Some more on non-standard orthography

Many languages do not have a standardised orthography. The variation that can be found is often quite specific for a specific location and also, the variations that can be found is often shared between different localities.

When there is no single biggest resource of what is considered to be standard for all these variations, we cannot use the strategy in WiktionaryZ like we do for English, French, German.. We need another strategy to make this work.

I had a long talk with Purodha just about this. The idea that we came upon is to accept all spelling variations for a word and have the "locations" subscribe to one variation. Our expectation is that there will be some regularity to be found; rules for writing that are always just so even when this rule is limited in it's scope.

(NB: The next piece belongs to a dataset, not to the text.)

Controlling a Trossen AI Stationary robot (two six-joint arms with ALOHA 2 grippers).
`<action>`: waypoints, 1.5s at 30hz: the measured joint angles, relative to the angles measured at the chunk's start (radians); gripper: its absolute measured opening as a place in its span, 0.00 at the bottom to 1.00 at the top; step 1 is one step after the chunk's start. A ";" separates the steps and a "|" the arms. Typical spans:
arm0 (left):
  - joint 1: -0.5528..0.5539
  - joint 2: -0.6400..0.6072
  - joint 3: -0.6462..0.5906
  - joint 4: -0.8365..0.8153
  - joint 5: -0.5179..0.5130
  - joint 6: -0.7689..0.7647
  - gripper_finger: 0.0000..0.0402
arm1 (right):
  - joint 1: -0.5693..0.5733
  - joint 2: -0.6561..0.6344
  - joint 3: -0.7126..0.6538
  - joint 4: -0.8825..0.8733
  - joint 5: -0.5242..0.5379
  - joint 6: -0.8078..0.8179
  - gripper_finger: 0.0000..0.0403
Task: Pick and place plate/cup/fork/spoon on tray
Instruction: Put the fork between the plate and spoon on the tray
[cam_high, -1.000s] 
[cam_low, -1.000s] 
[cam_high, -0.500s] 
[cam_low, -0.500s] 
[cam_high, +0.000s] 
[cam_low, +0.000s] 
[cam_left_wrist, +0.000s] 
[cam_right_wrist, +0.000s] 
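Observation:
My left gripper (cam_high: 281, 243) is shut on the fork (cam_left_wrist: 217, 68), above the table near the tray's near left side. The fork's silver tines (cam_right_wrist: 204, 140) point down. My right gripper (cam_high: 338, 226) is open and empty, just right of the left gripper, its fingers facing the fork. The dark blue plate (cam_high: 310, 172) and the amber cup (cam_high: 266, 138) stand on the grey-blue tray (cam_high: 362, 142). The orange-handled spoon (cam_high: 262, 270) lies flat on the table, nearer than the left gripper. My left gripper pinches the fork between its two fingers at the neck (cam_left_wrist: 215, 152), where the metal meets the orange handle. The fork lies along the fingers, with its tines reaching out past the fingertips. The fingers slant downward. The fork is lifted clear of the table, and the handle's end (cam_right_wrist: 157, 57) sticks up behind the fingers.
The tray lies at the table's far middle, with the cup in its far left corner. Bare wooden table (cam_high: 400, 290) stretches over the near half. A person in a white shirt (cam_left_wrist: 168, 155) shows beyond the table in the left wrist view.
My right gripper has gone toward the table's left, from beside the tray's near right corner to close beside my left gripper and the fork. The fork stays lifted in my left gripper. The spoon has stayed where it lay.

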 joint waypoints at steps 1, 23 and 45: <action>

The question we have to ask ourselves is how applicable this is and, it it does not make people come up with how they think "their" language is written. One thing I learned is that accepting this is not always the most reasonable thing to do. Yes, people may come from a certain area but that does not make them necessarily qualified to pronounce on the subject of their language. It often goes wrong because these people cannot and will not take some needed distance from the subject resulting in either a wish for the past or a wish for a new orthography or because of their politics.


Monday, October 23, 2006

Dialects any one ?

When there is a need for new languages in WiktionaryZ, the current procedure is that one of the bureaucrats can and do enable languages for editing content. So far we have added languages and had special considerations for scripts and locales. Scripts are "easy" as we have in the ISO-15924 a list of what are considered scripts, examples of their use is in how we deal with for instance Hausa, Mandarin or Serbian. Locales are more problematic, but so far we have restricted ourselves to using country codes. Country codes are easy too they can be found in the ISO 3166.

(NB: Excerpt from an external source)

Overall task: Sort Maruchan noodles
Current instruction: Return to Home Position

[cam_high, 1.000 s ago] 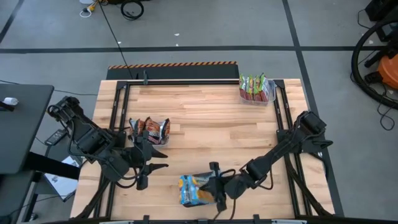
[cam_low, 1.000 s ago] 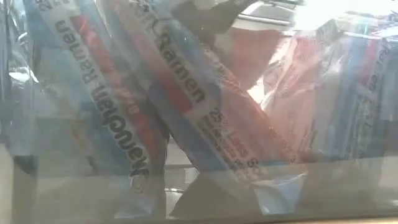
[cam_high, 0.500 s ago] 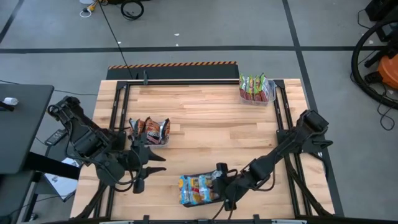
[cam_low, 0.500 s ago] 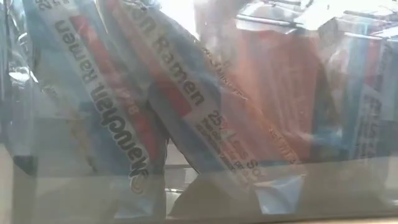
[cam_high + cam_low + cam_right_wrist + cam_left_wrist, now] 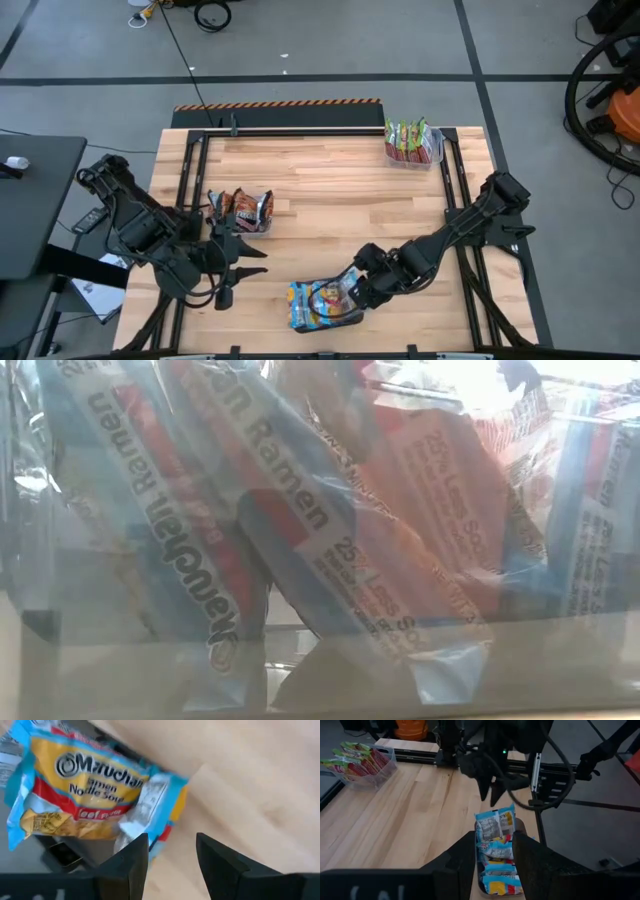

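Blue-and-yellow Maruchan noodles packets (image 5: 318, 305) are piled in a clear tub near the table's near edge; the low view looks through its wall at them (image 5: 300, 520). The top packet (image 5: 90, 785) lies face up. My right gripper (image 5: 352, 288) hangs open just above the pile's right side (image 5: 170, 840), with nothing between its fingers. My left gripper (image 5: 260, 258) waits open to the left of the pile and looks toward it (image 5: 492, 837). Dark red-brown packets (image 5: 245, 208) stand in a tub at mid-left. Green-and-red packets (image 5: 410, 140) stand in a tub at the far right.
Bare wooden tabletop (image 5: 340, 190) lies between the three tubs. Black rails (image 5: 455, 190) run along the table's left, right and far sides. In the left wrist view my right gripper (image 5: 487, 790) hangs beyond the blue packets (image 5: 495, 835).
My right gripper has risen and drawn back from the pile toward the table's right and far side, rolling about its wrist. A packet now lies yellow face up on top of the pile. In the low view an orange-red packet has settled at the tub's right.
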### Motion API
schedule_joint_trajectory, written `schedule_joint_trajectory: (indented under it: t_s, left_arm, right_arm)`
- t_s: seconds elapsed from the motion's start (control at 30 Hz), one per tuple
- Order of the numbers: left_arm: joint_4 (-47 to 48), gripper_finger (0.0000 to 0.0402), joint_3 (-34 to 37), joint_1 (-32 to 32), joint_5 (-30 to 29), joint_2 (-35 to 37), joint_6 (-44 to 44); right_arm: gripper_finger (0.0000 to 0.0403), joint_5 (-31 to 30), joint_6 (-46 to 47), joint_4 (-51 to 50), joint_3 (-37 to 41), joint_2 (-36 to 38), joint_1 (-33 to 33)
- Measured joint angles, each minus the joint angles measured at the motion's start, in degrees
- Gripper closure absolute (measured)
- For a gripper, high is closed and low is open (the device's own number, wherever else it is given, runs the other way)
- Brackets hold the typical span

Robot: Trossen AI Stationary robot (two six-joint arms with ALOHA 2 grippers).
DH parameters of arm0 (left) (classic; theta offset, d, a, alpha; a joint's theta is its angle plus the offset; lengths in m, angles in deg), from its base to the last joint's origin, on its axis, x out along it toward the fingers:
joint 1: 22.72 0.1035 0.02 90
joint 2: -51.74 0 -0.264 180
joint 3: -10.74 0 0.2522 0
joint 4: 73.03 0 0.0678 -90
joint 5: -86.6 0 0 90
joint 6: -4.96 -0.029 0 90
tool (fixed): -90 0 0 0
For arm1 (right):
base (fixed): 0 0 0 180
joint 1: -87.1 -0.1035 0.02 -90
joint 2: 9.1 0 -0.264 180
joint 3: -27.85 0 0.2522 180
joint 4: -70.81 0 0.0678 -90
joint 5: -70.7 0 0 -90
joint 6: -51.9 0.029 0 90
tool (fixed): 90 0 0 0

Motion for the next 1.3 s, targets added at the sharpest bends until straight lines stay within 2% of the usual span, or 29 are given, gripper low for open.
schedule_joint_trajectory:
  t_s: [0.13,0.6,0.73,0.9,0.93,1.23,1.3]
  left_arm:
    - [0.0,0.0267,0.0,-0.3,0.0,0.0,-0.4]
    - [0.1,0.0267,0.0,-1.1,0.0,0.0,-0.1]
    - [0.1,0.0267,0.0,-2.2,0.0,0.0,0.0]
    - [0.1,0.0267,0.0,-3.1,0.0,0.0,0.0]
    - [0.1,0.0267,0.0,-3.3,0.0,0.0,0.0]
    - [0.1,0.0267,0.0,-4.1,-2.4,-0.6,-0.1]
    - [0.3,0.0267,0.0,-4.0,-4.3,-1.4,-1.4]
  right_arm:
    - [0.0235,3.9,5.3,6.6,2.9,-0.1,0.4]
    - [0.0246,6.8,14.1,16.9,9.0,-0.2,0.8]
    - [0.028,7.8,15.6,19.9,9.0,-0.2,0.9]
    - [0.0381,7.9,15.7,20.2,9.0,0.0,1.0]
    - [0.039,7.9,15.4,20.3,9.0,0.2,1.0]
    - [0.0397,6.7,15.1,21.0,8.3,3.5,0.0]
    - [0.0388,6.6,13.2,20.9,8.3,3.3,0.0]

Now what to do with dialects. Let me be really practical; I have received a request for several languages by Mark Williamson. His request seems reasonable to me; he indicates clearly what he wants, the languages with their dialects and their scripts. When I try to do some research I find nothing that makes his request unreasonable, it is just that I cannot really judge it.

The biggest stumbling block however is, how to name these dialects as a code. It is one thing to insist on standards but another to find that there is no apparent standard for these dialects. I have been looking around and I subscribed to a few mailinglists to do with linguistics, and I hope that this will get me an answer.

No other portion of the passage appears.